During that time, enrolled members of the Osage Indian nation were among the wealthiest people per capita in the world. The rich oil fields beneath their reservation brought millions of dollars into the tribe annually, distributed to tribal members holding "headrights" that could not be bought or sold but only inherited. This vast wealth attracted the attention of unscrupulous whites who found ways to divert it to themselves by marrying Osage women or by having Osage declared legally incompetent so the whites could fleece them through the administration of their estates.

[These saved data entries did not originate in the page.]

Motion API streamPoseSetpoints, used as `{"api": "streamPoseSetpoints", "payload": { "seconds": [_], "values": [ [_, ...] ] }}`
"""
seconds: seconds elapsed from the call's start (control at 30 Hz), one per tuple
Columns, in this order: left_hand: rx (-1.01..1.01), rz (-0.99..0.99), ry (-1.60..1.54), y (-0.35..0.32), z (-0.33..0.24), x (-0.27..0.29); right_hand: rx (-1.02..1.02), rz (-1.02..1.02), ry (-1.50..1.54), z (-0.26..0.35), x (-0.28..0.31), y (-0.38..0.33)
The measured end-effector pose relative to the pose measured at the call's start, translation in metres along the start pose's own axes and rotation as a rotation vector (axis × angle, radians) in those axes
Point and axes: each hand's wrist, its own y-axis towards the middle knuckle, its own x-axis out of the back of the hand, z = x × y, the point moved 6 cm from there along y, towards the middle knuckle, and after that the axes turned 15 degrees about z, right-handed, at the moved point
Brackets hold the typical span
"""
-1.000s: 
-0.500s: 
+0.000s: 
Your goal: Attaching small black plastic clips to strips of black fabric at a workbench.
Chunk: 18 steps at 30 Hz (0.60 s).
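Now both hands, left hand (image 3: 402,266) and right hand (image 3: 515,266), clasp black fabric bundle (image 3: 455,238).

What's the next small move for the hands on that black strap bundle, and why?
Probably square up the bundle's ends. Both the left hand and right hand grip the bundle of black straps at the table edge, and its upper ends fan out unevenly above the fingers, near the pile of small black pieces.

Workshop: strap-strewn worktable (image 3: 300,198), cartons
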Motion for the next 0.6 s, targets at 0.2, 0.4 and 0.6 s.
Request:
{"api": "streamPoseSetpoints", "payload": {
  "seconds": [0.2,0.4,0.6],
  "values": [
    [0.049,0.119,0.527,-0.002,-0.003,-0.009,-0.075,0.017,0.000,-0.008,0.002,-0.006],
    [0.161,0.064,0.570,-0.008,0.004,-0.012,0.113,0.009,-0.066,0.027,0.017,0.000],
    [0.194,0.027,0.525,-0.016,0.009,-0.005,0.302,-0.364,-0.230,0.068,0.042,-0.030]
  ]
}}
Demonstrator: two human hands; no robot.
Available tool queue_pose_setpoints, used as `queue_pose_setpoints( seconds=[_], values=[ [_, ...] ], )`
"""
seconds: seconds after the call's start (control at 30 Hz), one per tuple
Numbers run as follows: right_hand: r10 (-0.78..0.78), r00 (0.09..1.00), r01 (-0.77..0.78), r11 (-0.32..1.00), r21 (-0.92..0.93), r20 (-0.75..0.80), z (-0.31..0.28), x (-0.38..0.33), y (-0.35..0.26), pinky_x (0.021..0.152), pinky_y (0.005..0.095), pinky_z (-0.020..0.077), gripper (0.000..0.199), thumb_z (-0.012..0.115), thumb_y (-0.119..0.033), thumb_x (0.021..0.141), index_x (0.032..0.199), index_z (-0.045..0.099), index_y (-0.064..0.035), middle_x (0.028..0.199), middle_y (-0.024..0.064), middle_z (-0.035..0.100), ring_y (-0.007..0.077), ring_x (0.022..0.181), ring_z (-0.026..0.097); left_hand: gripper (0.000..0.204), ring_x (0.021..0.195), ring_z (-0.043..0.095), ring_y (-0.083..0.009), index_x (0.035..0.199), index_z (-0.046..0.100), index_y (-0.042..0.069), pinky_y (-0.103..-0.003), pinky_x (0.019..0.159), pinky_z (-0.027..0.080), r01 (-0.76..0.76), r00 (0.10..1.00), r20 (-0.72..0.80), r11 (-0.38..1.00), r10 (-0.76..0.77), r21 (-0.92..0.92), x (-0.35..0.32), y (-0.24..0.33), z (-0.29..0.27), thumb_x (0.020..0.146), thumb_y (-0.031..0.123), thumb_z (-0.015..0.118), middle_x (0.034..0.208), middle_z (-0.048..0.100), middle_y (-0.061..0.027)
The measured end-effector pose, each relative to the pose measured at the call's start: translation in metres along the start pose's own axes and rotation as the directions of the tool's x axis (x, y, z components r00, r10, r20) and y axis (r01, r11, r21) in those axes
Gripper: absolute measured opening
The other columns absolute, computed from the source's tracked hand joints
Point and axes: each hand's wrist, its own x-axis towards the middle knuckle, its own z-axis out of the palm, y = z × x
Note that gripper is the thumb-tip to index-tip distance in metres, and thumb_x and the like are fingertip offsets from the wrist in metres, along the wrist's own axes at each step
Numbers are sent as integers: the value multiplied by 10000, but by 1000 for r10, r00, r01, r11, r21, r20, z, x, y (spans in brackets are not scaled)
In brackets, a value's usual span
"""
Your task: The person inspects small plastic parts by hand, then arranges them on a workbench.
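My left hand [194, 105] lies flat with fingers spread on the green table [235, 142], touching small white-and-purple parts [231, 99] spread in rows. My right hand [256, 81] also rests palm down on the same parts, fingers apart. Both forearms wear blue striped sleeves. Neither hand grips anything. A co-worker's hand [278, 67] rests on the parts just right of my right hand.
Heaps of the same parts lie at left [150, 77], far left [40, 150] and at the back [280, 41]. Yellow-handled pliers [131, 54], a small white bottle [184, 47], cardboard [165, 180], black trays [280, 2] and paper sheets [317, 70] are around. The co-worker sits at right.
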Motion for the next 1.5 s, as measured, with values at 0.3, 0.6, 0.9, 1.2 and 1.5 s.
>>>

For some, however, these deceptive tactics were not enough, and a plague of violent death—by shooting, poison, orchestrated automobile accident, and bombing—began to decimate the Osage in what they came to call the "Reign of Terror." Corrupt and incompetent law enforcement and judicial systems ensured that the perpetrators were never found or punished until the young J. Edgar Hoover saw cracking these cases as a means of burnishing the reputation of the newly professionalized FBI. Bestselling New Yorkerstaff writer Grann (The Devil and Sherlock Holmes: Tales of Murder, Madness, and Obsession, 2010, etc.) follows Special Agent Tom White and his assistants as they track the killers of one extended Osage family through a closed local culture of greed, bigotry, and lies in pursuit of protection for the survivors and justice for the dead. But he doesn't stop there; relying almost entirely on primary and unpublished sources, the author goes on to expose a web of conspiracy and corruption that extended far wider than even the FBI ever suspected. This page-turner surges forward with the pacing of a true-crime thriller, elevated by Grann's crisp and evocative prose and enhanced by dozens of period photographs.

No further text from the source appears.